#5 Ways to Make the Big Bucks in Real Estate
It's not just about maximising the profits and minimising the risk of losses, but also about offering peace of mind and boosting confidence in the investments
There’s no denying that investing in real estate is one of the most lucrative ways to create wealth. However, it takes more than buying low and selling high to turn realty into a real fortune. There are far too many tragic stories of ill-informed folks who have burned their fingers in the lure of making a killing in the bricks and mortar investment.
Before we get to know, how to make the most of your real estate investment, let’s acknowledge that this is a great time to invest in realty. Market reports affirm that the lull in the Indian property market – following demonetisation and key industry reforms – is finally over. Thanks to regulations such as the Goods & Services Tax (GST), the Real Estate (Regulation and Development) Act (RERA) and easing of FDI norms, there is now greater transparency, improved consumer confidence, and enhanced capital inflow into the real estate sector in the country.
So, what’s the secret to tasting success in real estate? There are many ways of doing it right, yet the fundamentals remain the same. Here’s looking at five ways in which you can ace the realty investment game:
Think short-term rentals
There was a time – not too long ago - when renting out properties was considered a long-term investment, with steady monthly yields. Today, thanks to the rise of the sharing economy and services like Airbnb, short-term renting of residential properties is where the big – and quick - money is. You can easily expect 10-20 per cent return-on-investment (ROI), depending on the demand, locality, and other contributing factors.
Homestays and vacation homes are also rewarding when it comes to investing in short-term rentals. There is immense potential to earn a substantial amount of passive income from investing in properties that can be rented out on a short-term basis to business travellers and vacationers. If you are looking for that financial cushion to help you retire early and enjoy the good life, short-term rentals is the way to go!
Hold on to those assets
Traditionally, investing in real estate implied buying a property and then, renting it out. The key was to hold on to the property, with a long-term vision of creating asset value. The approach still works, provided you do your due diligence in selecting the right location. If the choice is between a great home in an average location and an average home in a great location, it’s prudent to choose the later. It’s more viable to give homes a makeover than locations!

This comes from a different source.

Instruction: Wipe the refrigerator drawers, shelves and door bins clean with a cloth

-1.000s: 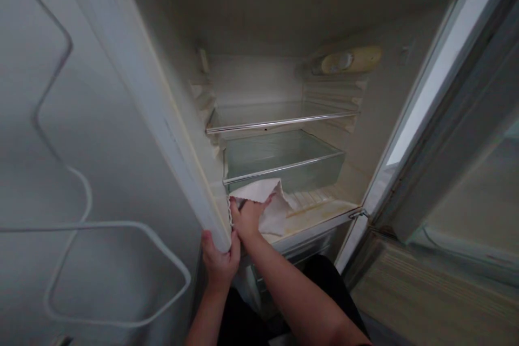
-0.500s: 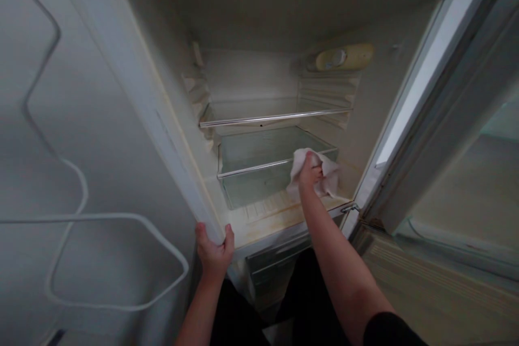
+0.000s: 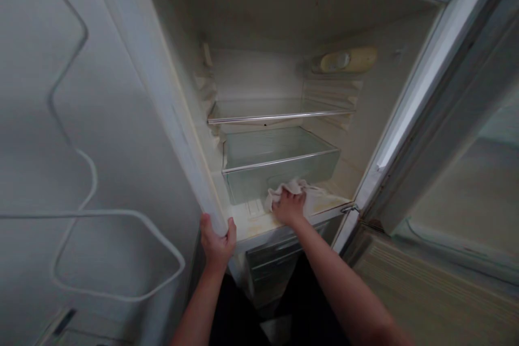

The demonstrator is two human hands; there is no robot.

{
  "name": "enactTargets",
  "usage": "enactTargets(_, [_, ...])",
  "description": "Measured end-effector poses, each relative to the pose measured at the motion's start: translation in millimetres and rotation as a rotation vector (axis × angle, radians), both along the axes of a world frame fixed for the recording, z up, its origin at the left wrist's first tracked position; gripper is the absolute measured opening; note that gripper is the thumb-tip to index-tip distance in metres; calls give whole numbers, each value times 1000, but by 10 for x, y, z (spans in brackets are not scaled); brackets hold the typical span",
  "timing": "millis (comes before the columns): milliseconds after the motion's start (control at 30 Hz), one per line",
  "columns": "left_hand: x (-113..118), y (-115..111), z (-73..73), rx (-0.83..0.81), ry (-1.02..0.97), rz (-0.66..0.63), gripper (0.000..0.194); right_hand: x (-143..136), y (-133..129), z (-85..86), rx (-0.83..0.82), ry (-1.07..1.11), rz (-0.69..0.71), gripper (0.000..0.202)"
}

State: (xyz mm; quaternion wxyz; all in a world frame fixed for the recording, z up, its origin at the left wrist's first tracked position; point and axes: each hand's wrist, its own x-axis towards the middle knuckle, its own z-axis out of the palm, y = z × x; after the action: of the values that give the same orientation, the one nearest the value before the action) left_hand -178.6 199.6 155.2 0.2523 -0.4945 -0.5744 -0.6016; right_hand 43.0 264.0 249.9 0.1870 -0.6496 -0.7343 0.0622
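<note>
My right hand (image 3: 288,208) presses a white cloth (image 3: 295,190) flat on the stained bottom floor (image 3: 259,221) of an open, unlit fridge, just in front of the clear drawer (image 3: 279,170). My left hand (image 3: 217,243) grips the lower corner of the fridge's left front frame (image 3: 178,130). Both forearms reach up from the bottom of the view.
A glass shelf with a metal edge (image 3: 279,116) sits above the drawer. A yellowed lamp housing (image 3: 344,60) is on the right inner wall. White tubing (image 3: 81,211) runs over the fridge's outer left side. The open door (image 3: 446,108) stands at the right.
My right hand with the cloth went from the left front corner to the right by the drawer, then back down to the middle of the fridge floor. My left hand kept its grip.
</note>
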Motion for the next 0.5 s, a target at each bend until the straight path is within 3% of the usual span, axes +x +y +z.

Long-term buy-and-hold residential rentals, typically, bring in annual returns of up to 10 per cent. It’s a relatively stress-free way of building wealth through real estate, especially in the case of properties with long-term tenants.
Diversify your portfolio
Not putting all your eggs in one basket is a good investment strategy, whether you deal with stocks and shares or real estate. A diverse property portfolio – based on your financial goals, the appetite for risk, etc – can help you survive financial turmoil, caused by external or personal factors.
By investing in varied types of real estate – residential, commercial, short-term rentals, long-term leases – it’s not just easier to withstand setbacks if any, but also to ensure positive cash flow. The idea is to have a smart investment plan that comprises an assortment of properties offering capital appreciation, superior rental yields, and in some cases, a dynamic blend of both. It’s the best way to build your asset bank and raise your net worth, with well-calculated risks.
Save on taxes
Arguably, the best thing about investing in real estate is the myriad tax perks that are offered by the government. From tax exemption on home loans to provisions for showing depreciation of assets to avail maximum rental income, there are numerous ways of embracing tax-efficiency for a smart real estate investor.
To take full advantage of the tax benefits, you need to first be aware of the legislation and provisions. Whether it’s maximising savings from tax-deductible items, such as furnishings, or availing of tax rebate on your second home loan for a rental property, the bottom line is that real estate offers a remarkably tax-efficient investment option.
Call in the expert
Investors at the mercy of real estate agents – who often work on commission from developers - are often victims of the misfortunes in the industry. Like in the area of personal wealth management, there is a genuine need for the expertise of wealth management advisory in real estate.
With a professionally-run property management company by your side, it’s easier to navigate the complex realities of investing in real estate with due diligence and responsible fiscal mentoring. It’s not just about maximising the profits and minimising the risk of losses, but also about offering peace of mind and boosting confidence in the investments. To stay ahead of the game, one needs to be able to foresee market trends and keep a pulse on current projects and policies. The path to financial freedom is, undoubtedly, less tumultuous and more enjoyable, when you have an expert hand-holding you through the investment journey.